Described by the Welsh Government as the biggest change to the private rental sector landscape in that country for over a decade, the main changes brought in by the Act will include:
- all landlords being required to provide a written copy of the occupation contract to the tenant (called the ‘contract-holder’ in the legislation). This sets out the rights and responsibilities of both parties;
- S21-style 'no-fault' notice periods increasing from two months to six months. It will no longer be possible to issue a notice in the first six months, meaning all contract-holders - or tenants, as they are universally known - will have a minimum 12 months of security at the start of their tenancy;
- a strengthened duty on landlords, to ensure the property they rent is fit for human habitation including the installation of smoke and carbon monoxide alarms, and regular electrical safety testing;
- the introduction of a consistent approach across sectors to eviction where antisocial behaviour and domestic violence, occurs.
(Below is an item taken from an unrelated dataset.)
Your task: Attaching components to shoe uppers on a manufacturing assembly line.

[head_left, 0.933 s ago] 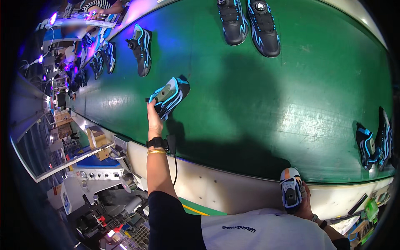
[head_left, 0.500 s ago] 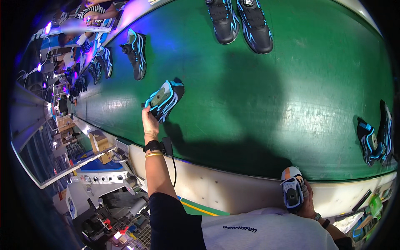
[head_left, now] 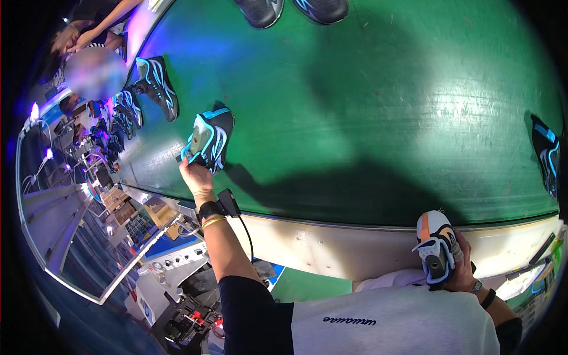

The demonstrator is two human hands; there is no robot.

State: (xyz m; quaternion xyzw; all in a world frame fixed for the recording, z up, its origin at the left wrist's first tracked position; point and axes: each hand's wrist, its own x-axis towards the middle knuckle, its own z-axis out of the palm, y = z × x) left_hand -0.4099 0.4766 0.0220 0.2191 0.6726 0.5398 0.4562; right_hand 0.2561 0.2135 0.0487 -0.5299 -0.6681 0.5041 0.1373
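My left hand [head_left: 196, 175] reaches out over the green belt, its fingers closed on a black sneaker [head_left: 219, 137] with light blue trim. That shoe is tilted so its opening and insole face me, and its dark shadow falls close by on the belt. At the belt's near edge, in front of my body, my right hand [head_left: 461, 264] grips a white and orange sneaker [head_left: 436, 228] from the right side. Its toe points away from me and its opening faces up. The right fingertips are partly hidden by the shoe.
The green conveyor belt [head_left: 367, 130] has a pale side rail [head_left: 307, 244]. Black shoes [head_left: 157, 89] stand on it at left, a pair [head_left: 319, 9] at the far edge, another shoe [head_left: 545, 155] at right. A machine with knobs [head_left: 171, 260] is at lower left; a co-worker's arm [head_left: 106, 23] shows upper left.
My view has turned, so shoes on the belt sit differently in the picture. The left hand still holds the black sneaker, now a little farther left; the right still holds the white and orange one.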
Welsh climate change minister Julie James - who is also responsible for housing - says: “This Act represents the biggest change to housing law in Wales for decades.
“The Act will make it simpler and easier to rent a home in Wales, replacing various, complex pieces of existing legislation and case law with one clear legal framework.
“When in place, contract-holders in Wales will have greater security of tenure than in any other part of the UK.”